Daniel Oliveira no Expresso diário de 10.07.2018:
«Houve um tempo em que um telejornal fazia um país. Um telejornal e uma novela. Víamos todos as mesmas coisas e no dia seguinte falávamos todos das mesmas coisas. E isso dava-nos a consciência viva de fazermos parte de uma mesma comunidade. O que no tempo dos meus avós acontecia na aldeia ou no bairro, com os seus pequenos dramas, alegrias e inconfidências contadas no barbeiro, no cabeleireiro ou na igreja, passou para o país, na televisão e na rádio. Depois vieram as televisões privadas e as coisas mudaram. Já não víamos exatamente o mesmo. Até que veio a internet e esse mundo morreu. Morreu mesmo? Não. Ficou apenas ainda mais pequeno.
É verdade que parte da população passou a viver em comunidades eletivas. Comunidades que pensam e agem da mesma forma, mesmo que vivam no outro lado do planeta. Têm as mesmas opiniões políticas, partilham taras sexuais e gostos musicais. Mas não sejamos ingénuos, eu vibrei com a eleição de uma congressista socialista em Nova Iorque, os norte-americanos, mesmo os mais informados, nem sabem se elegemos os nossos deputados. Nem sequer se os temos. As autoestradas de informação continuam, como sempre, a ter um sentido único. A não ser para quem procure lugares inexplorados, como antes procuraria através de assinaturas de jornais estrangeiros.
Há um país, em todos os países, que ganhou acesso a um mundo distante. É uma minoria. A maioria continua fechada nos limites da proximidade, informando-se pela televisão ou apenas acompanhando na internet as polémicas nacionais. Os telejornais nunca foram, aliás, tão domésticos como são hoje. E quem faz programas de debates sabe que um assunto internacional faz cair as audiências para metade num só minuto. A ideia de que vivemos ligados ao mundo é uma ilusão das elites. Para a maioria, vivemos ainda mais fechados na nossa pequenez. O que quer dizer que há uma elite cada vez mais globalizada e uma maioria cada vez mais nacionalizada. Isto é assim na informação, na cultura e, é bom recordar, na política, com as consequências que temos visto. O que quer dizer que elite e povo, se quisermos fazer uma separação tão simples das pessoas, deixaram de viver na mesma comunidade. Uns vivem no mundo – até porque viajar deixou de ser um luxo de ricos e é acessível à classe média –, outros vivem no país ou, como se passa nos EUA, no estado ou na comunidade.
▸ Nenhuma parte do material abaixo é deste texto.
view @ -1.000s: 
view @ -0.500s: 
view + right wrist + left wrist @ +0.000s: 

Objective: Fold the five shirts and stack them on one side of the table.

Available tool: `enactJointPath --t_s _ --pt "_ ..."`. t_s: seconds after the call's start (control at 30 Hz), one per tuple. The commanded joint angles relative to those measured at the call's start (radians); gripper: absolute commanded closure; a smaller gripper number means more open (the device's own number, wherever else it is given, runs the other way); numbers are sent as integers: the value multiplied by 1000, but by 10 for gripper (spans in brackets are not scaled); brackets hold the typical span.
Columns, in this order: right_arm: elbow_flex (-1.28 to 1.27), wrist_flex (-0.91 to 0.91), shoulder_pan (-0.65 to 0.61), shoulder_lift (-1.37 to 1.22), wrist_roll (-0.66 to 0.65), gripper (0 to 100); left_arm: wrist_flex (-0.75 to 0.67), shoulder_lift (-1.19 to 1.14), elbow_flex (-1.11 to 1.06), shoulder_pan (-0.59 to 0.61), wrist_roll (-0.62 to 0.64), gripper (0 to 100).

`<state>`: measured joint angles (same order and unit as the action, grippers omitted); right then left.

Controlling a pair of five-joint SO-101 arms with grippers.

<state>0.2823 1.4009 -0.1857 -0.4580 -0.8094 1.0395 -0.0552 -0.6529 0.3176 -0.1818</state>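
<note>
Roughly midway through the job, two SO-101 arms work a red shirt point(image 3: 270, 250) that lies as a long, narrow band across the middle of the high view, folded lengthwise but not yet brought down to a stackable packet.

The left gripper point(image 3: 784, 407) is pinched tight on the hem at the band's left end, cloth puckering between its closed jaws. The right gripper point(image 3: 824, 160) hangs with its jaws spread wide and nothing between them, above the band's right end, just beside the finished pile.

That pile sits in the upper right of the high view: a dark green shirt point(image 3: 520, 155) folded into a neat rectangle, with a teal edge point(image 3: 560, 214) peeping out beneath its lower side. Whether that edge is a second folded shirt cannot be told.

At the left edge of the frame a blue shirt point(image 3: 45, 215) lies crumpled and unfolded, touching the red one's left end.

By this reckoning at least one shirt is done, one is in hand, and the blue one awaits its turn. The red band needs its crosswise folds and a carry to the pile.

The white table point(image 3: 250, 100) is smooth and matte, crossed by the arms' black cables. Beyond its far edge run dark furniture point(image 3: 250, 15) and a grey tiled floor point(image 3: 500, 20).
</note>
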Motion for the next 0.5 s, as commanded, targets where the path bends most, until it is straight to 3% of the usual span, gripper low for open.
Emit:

Há momentos especiais que, por serem extraordinários ou traumáticos, recordam um destino comum das nações ou das pequenas comunidades. E o mesmo acontece no mundo. É o caso da história das crianças tailandesas. Nem preciso de escrever mais, toda a gente sabe de que crianças estou a falar. O mundo todo, em todo o lado, acompanhou em direto este drama. Especialistas de espeleologia, psicólogos e mergulhadores foram a todas as televisões do planeta para partilharem, em centenas de línguas, tudo o que sabem. Todos conhecemos os rostos daquelas crianças. Estivemos ligados pelo seu destino.
Antes de começarmos a imaginar uma solidariedade global, é bom recordar as milhares de crianças que morrem com fome ou afogadas a tentar chegar à Europa, perante a nossa total indiferença. O que nos prendeu a esta história foi a narrativa insólita e de final incerto. Uma história suficientemente longa e emocionante para nos agarrar àqueles miúdos. Eles conseguiram, pelo espetáculo que nos oferecem, prender a nossa atenção e com isso conquistaram o lugar de pessoas e não apenas de notícias. Somos empáticos com o que conhecemos e isso exige atenção. Eles tiveram a nossa atenção.
Estivemos todos agarrados a esta tragédia, assim como nos prendemos ao drama dos 33 chilenos que, em 2010, ficaram presos numa mina e até acabaram protagonistas de um filme. Já estamos, aliás, a realizar nas nossas cabeças o filme sobre os meninos da gruta tailandesa. A parte boa é que estas tragédias nos permitem reconquistar uma sensação de pertença a uma comunidade humana. Estamos todos, em quase todo o mundo, a ver o mesmo, a sentir o mesmo, a esperar o mesmo. É coisa rara e tem, como para as comunidades locais ou para as nações, uma função importantíssima. Ao contrário das comunidades eletivas que formamos nas redes sociais, em que a empatia com o outro depende da sua semelhança quase absoluta connosco, há nestes momentos um reencontro com a natureza humana que transcende todas as nossas outras condições. Todos temos medo, todos queremos sobreviver. E isso é bom. Sobretudo se acabar bem.»